Install/update instructions:

• Copy the sonar-zpa-plugin-3.1.1.jar file to SONARQUBE_HOME/extensions/plugins.
• Remove the older plugin from that directory.
• Restart the SonarQube instance.

For custom plugin developers:

• There are no changes affecting custom plugins.

3.1.0

This version Improves performance on multi-core processors (#153). This option can be disabled through the SonarQube UI on "General Settings" > "Z PL/SQL Analyzer" > "Enable concurrent execution" or setting the property sonar.zpa.concurrentExecution=false.

This version supports SonarQube 7.6 and newer and it's the last release supporting SonarQube 7.6. Please be aware that ZPA is only tested with SonarQube Community Edition. It may work with the commercial editions of SonarQube, but you'll have to choose if you want to use ZPA or SonarPLSQL (from SonarSource).
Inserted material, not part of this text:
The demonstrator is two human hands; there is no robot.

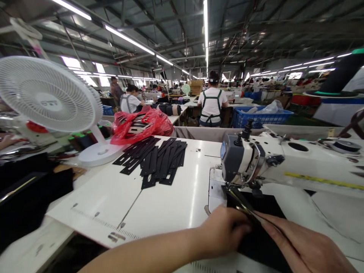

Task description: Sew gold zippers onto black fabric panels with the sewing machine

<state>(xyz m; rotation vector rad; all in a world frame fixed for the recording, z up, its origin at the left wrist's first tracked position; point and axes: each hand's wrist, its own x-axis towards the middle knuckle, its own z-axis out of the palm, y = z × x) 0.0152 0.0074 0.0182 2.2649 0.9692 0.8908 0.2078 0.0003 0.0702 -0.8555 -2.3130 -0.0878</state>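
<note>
A black fabric piece (260,246) lies on the sewing machine bed, with a shiny gold strip, like zipper teeth, along its folded edge. That edge runs up beneath the head of the white and grey sewing machine (237,157). My left hand (227,229) is curled at the left side of the fabric near the gold strip, its fingertips slightly blurred. Along the fabric's right side, my right hand (301,242) grips the raised edge, with fingers long and close together. The needle area is mostly hidden by the machine head.
Black slotted strips (163,161) lie piled on the white table (173,204). Behind them sit a red plastic bag (142,123) and a white fan (48,94). Black fabric (34,201) lies at left. A blue crate (261,116) and seated co-workers (212,100) are beyond.
</note>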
You can't use both plugins to analyze the code simultaneously.

The next release will require SonarQube 8.9 LTS as minimum version.
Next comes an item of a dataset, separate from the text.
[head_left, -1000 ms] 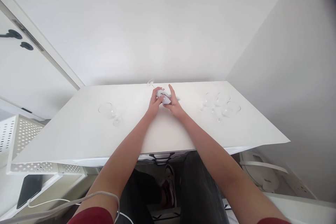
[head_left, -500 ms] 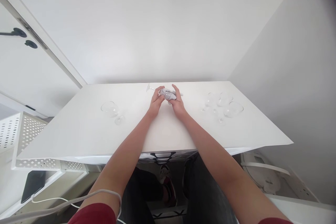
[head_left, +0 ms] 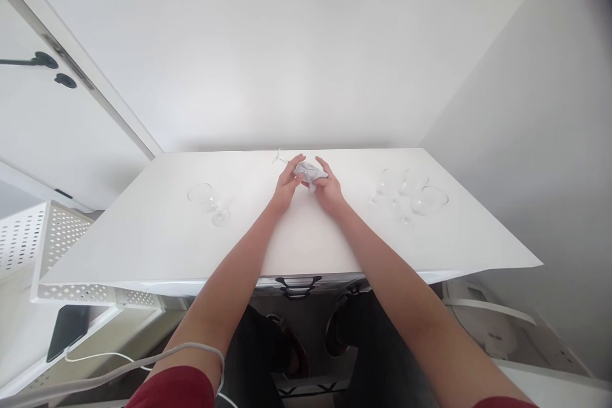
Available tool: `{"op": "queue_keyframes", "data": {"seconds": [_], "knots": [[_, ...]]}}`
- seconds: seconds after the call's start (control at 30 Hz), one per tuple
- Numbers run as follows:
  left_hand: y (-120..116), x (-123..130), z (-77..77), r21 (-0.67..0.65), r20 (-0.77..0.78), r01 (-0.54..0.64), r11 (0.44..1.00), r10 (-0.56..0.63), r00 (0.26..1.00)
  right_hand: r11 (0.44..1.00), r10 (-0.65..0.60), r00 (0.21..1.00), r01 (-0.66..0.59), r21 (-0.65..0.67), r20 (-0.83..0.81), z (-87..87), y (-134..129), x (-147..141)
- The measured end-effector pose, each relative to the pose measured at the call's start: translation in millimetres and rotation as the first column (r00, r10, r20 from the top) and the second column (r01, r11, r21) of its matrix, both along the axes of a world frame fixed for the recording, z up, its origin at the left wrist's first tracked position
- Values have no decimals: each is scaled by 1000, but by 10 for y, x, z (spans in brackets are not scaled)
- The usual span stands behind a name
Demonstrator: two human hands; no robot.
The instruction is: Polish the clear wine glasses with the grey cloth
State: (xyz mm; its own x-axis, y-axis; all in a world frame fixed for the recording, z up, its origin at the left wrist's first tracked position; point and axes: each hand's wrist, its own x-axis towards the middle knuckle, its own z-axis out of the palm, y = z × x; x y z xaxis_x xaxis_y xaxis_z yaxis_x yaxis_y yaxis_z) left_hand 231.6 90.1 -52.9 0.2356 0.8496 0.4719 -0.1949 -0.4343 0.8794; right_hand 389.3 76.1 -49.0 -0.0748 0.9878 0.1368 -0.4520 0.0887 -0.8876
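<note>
Over the back half of a white tabletop (head_left: 306, 242), my left hand (head_left: 285, 188) grips a clear stemmed glass (head_left: 278, 157). Its foot and stem point out to the left past my fingers, while its bowl is mostly covered. A pale grey cloth (head_left: 310, 172) is bunched at the bowl, and my right hand (head_left: 329, 190) is closed on it. To the left on the table stands one stemmed glass (head_left: 203, 197). Off to the right stand several more, the nearest being a wide-bowled glass (head_left: 429, 201).
White walls rise behind and to the right of the table. A white perforated rack (head_left: 67, 236) with a dark phone (head_left: 68, 331) is at the left. A white cable (head_left: 191, 347) crosses my left forearm. A black handle (head_left: 299, 287) sits under the table's front edge.
My hands have shifted slightly, and the glass has turned so that its foot shows at another angle. The cloth now bunches more over the bowl. My feet below have moved apart.
</note>
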Motion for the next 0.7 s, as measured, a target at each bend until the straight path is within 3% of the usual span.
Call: {"op": "queue_keyframes", "data": {"seconds": [0.07,0.13,0.2,0.33,0.43,0.57,0.63,0.7], "knots": [[13,-4,-14,29,-25,4,1000,-3,1000,997,59,993,-63,-39,-100,-4,19,25],[11,-1,-8,45,-55,-58,997,60,997,993,110,990,-112,-21,-94,-5,29,48],[3,3,8,35,-65,-149,988,151,986,992,121,993,-120,48,-15,-4,24,52],[0,-4,24,-23,-78,-259,966,256,963,977,15,971,-65,203,240,13,-22,5],[23,-19,2,-64,9,-163,985,164,986,982,22,973,-63,176,229,26,-41,-13],[40,-17,-15,-73,111,39,997,-31,993,998,65,995,-64,6,-81,11,0,45],[22,-9,5,-47,42,31,998,-29,999,996,88,988,-90,-17,-129,-2,19,73],[-7,-4,36,-10,-11,-34,999,34,999,995,101,993,-99,31,-68,-6,16,70]]}}
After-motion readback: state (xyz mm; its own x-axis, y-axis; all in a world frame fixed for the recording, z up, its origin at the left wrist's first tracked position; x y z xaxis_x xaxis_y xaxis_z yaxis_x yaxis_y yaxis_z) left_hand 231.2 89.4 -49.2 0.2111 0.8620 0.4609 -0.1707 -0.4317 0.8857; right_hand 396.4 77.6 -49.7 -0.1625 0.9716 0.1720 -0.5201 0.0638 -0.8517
Install/update instructions:

• Copy only the sonar-zpa-plugin-3.1.0.jar file to the SONARQUBE_HOME/extensions/plugins.
• Remove the older plugin (sonar-plsql-open-plugin*.jar or sonar-zpa*.jar) from that directory.
• Restart the SonarQube instance.

For custom plugin developers:

• There are no changes affecting custom plugins.

3.0.0

New rules:

• Do not use LIKE conditions without wildcards

Other highlights:

• Fix IndexOutOfBoundsException on SelectAllColumnsCheck. (#141)
• Greatly reduce the time needed to parse code that uses ANSI joins (#152)
• Many improvements in the parser.
• Add an example of custom plugin using Gradle.

This version supports SonarQube 7.6 and newer. Please be aware that ZPA is only tested with SonarQube Community Edition. It may work with the commercial editions of SonarQube, but you'll have to choose if you want to use ZPA or SonarPLSQL (from SonarSource). You can't use both plugins to analyze the code simultaneously.
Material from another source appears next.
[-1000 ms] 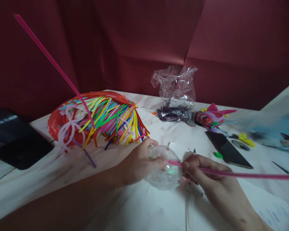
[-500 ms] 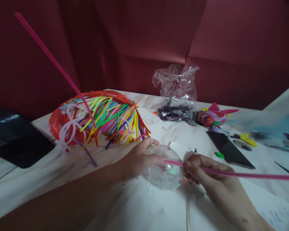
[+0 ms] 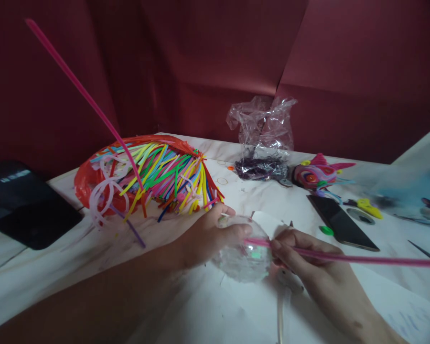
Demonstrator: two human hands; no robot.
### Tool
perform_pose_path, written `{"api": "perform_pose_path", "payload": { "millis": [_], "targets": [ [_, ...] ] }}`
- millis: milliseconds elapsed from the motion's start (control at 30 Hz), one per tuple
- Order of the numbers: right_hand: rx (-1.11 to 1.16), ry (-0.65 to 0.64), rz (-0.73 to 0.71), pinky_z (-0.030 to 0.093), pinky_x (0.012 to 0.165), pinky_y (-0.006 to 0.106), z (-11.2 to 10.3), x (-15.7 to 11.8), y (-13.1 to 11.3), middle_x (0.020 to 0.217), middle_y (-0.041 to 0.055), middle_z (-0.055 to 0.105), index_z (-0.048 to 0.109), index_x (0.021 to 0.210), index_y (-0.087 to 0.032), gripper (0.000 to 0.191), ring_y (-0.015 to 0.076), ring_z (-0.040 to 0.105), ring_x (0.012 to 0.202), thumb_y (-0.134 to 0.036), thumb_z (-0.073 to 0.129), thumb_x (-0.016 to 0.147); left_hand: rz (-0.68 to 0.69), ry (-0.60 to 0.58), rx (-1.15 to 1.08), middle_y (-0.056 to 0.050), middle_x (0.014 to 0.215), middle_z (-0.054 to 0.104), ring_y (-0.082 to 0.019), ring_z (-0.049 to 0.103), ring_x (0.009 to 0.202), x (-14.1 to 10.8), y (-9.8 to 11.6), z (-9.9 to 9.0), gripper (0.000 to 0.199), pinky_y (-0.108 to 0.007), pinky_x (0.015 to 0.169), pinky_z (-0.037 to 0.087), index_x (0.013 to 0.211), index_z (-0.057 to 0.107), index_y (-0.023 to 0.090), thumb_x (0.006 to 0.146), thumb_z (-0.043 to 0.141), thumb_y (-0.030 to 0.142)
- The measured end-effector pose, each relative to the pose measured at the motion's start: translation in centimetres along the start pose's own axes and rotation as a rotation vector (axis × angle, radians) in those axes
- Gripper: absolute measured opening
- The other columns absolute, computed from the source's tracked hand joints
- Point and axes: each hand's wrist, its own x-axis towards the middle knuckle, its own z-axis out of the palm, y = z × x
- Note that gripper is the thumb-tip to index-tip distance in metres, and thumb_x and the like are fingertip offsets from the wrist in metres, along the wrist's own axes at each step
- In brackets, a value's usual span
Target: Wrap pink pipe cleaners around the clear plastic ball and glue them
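My left hand [image 3: 215, 234] grips the upper left side of a clear round plastic ball [image 3: 243, 267], its thumb lying over the top and the other fingers partly hidden. A pink pipe cleaner [image 3: 372, 260] is pinched between my right thumb and fingers. Its short end lies across the front of the ball near my left thumb, and the long part runs off to the right edge. My right hand [image 3: 304, 258] is close beside the ball's right side. Below it a small light-coloured object [image 3: 290, 281], too blurred to name, rests on the table.
A red bag [image 3: 84, 186] spills many-coloured pipe cleaners [image 3: 172, 172], one long pink strip [image 3: 82, 91] rising up left. Behind stand a clear plastic bag [image 3: 265, 129] and a pink craft figure [image 3: 318, 174]. A phone [image 3: 340, 222] lies right, a black tablet-like slab [image 3: 28, 205] left.
My left thumb tip has lifted slightly and shows more plainly. My right hand, with the pink pipe cleaner, has shifted a little to the left. Other things look the same.
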Motion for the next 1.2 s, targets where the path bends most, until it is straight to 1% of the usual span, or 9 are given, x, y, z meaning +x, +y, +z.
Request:
{"api": "perform_pose_path", "payload": {
  "millis": [100, 267, 333, 433, 633, 767, 900, 1000, 1200],
  "targets": [
    [-0.004, -0.009, 0.003, 0.027, 0.054, 0.027, 0.2, -0.1, -0.1, 0.066, -0.0004, 0.053, 0.057, 0.062, -0.019, 0.040, 0.0162, 0.043, 0.061, -0.051, 0.063, 0.086, 0.042, 0.027, 0.063, -0.002, 0.090, 0.060, -0.020, 0.059, 0.080, 0.0, -0.2, 0.4, 0.054, -0.029, 0.065, 0.045, 0.103, 0.042, 0.021, 0.064, 0.071, 0.045],
    [0.017, -0.009, 0.023, 0.018, 0.047, 0.027, 0.7, -0.4, -0.6, 0.058, -0.0042, 0.041, 0.055, 0.060, -0.019, 0.044, 0.0126, 0.027, 0.051, -0.056, 0.064, 0.084, 0.040, 0.085, 0.112, 0.002, 0.083, 0.057, -0.016, 0.056, 0.073, 0.0, -0.3, 0.8, 0.046, -0.027, 0.061, 0.043, 0.100, 0.040, 0.023, 0.066, 0.069, 0.036],
    [0.026, -0.007, 0.031, 0.016, 0.048, 0.028, 0.9, -0.6, -0.8, 0.058, -0.0045, 0.040, 0.054, 0.060, -0.019, 0.043, 0.0124, 0.026, 0.051, -0.054, 0.064, 0.084, 0.024, 0.074, 0.089, 0.003, 0.080, 0.056, -0.015, 0.055, 0.069, 0.0, -0.2, 0.8, 0.045, -0.026, 0.059, 0.043, 0.101, 0.040, 0.023, 0.067, 0.068, 0.034],
    [0.027, 0.003, 0.035, 0.017, 0.049, 0.027, 0.8, -0.6, -0.8, 0.059, -0.0044, 0.040, 0.054, 0.061, -0.019, 0.040, 0.0125, 0.028, 0.053, -0.049, 0.065, 0.085, 0.012, 0.055, 0.100, 0.003, 0.080, 0.056, -0.015, 0.054, 0.070, -0.1, -0.2, 0.6, 0.043, -0.027, 0.059, 0.042, 0.103, 0.041, 0.023, 0.069, 0.066, 0.031],
    [0.029, 0.004, -0.006, 0.020, 0.045, 0.025, 0.4, -0.3, 0.7, 0.058, -0.0026, 0.044, 0.056, 0.060, -0.020, 0.044, 0.0130, 0.031, 0.050, -0.056, 0.067, 0.084, 0.103, 0.072, 0.173, 0.000, 0.089, 0.059, -0.018, 0.057, 0.080, 0.2, -1.3, 0.2, 0.043, -0.029, 0.066, 0.043, 0.103, 0.045, 0.022, 0.070, 0.070, 0.034],
    [0.027, -0.004, -0.027, 0.021, 0.044, 0.025, 0.4, -0.1, 1.3, 0.058, -0.0025, 0.043, 0.056, 0.061, -0.020, 0.046, 0.0133, 0.032, 0.050, -0.057, 0.067, 0.085, 0.142, 0.063, 0.148, 0.001, 0.089, 0.059, -0.017, 0.058, 0.079, 0.3, -1.8, 0.0, 0.041, -0.027, 0.065, 0.044, 0.104, 0.046, 0.023, 0.073, 0.070, 0.036],
    [0.019, -0.013, -0.018, 0.022, 0.046, 0.026, 0.4, -0.1, 0.9, 0.059, -0.0017, 0.045, 0.057, 0.061, -0.020, 0.047, 0.0144, 0.034, 0.052, -0.059, 0.067, 0.086, 0.092, 0.035, 0.134, 0.003, 0.084, 0.058, -0.017, 0.058, 0.075, -0.3, -0.9, 0.1, 0.038, -0.026, 0.062, 0.044, 0.105, 0.044, 0.023, 0.074, 0.065, 0.032],
    [0.009, -0.016, -0.007, 0.025, 0.050, 0.026, 0.5, -0.3, 0.6, 0.062, -0.0013, 0.047, 0.057, 0.062, -0.020, 0.046, 0.0153, 0.037, 0.056, -0.057, 0.066, 0.087, 0.078, 0.016, 0.076, 0.000, 0.090, 0.061, -0.018, 0.060, 0.082, -0.7, -0.2, 0.3, 0.034, -0.027, 0.066, 0.045, 0.103, 0.044, 0.022, 0.076, 0.062, 0.031],
    [0.029, -0.025, -0.041, 0.026, 0.047, 0.025, 0.7, -0.1, 1.0, 0.060, -0.0013, 0.047, 0.058, 0.060, -0.019, 0.047, 0.0146, 0.037, 0.054, -0.058, 0.069, 0.084, 0.106, 0.025, 0.112, -0.001, 0.091, 0.061, -0.020, 0.059, 0.085, -0.6, -0.6, 0.4, 0.051, -0.029, 0.069, 0.046, 0.106, 0.040, 0.021, 0.071, 0.070, 0.042]
  ]
}}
Install/update instructions:

• Copy only the sonar-zpa-plugin-3.0.0.jar file to the SONARQUBE_HOME/extensions/plugins.
• Remove the older plugin (sonar-plsql-open-plugin*.jar) from that directory.
• Restart the SonarQube instance.

For custom plugin developers:

• [BREAKING CHANGE] Custom plugins built against older versions of sonar-plsql-open-plugin must be updated. Please read the documentation for more details: Migrating a plugin from a previous version.

2.4.0

This version supports SonarQube 6.7 and newer and it's the last release supporting SonarQube 6.7. Also note that ZPA is only tested with SonarQube Community Edition. It may work with SonarQube Developer/Enterprise/Data Center Editions, but you'll have to choose between ZPA and SonarPLSQL. If you want a better support for commercial editions of SonarQube please see the issue #133 and contact me.

Some rule improvements, like:

• Ignore BULK COLLECT in SelectAllColumnsCheck (#109)
• Ignore "FETCH cursor" in SelectAllColumnsCheck (#118)
• Ignore "overriding member" in UnusedParameterCheck and EmptyBlockCheck
• Ignore queries with bulk collect in QueryWithoutExceptionHandlingCheck (#128)

Other highlights:

• The old sonar.plsql.* properties are not recognized anymore. Please use sonar.zpa.* in the SonarQube Scanner.
• Many improvements to the parser (i.e. #43, #108, #120, #123, #130, #134).

For custom plugin developers:

• [BREAKING CHANGE] Custom plugins built against older versions of sonar-plsql-open-plugin must be recompiled with the new version.
• Many deprecated methods were removed.
• Fixed typo in package name: org.sonar.plugins.plsqlopen.api.annnotations. -> org.sonar.plugins.plsqlopen.api.annotations.